WHAT YOU WILL DO – Stop at the line containing "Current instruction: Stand": every line of the listing from the first up to that one must be set down exactly.

DATA –
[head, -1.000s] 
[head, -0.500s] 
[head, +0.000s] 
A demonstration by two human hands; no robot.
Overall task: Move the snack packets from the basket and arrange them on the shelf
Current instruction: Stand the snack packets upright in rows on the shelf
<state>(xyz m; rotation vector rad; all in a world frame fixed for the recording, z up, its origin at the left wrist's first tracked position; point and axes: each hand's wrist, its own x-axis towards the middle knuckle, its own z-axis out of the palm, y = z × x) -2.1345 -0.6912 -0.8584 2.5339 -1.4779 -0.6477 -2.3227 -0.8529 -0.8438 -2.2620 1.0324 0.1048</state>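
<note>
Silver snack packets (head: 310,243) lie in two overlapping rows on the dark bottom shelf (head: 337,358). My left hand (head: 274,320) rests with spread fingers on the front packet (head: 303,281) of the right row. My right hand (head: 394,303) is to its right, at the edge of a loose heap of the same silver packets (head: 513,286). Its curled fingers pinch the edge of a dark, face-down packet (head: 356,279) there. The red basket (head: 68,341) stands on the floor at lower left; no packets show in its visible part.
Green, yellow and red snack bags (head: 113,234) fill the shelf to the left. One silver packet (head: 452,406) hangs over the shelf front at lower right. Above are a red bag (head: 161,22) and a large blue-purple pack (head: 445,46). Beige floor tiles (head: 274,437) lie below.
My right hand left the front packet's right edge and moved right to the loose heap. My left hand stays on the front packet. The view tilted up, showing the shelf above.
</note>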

TASK RESPONSE –
[head, -1.000s] 
[head, -0.500s] 
[head, +0.000s] 
A demonstration by two human hands; no robot.
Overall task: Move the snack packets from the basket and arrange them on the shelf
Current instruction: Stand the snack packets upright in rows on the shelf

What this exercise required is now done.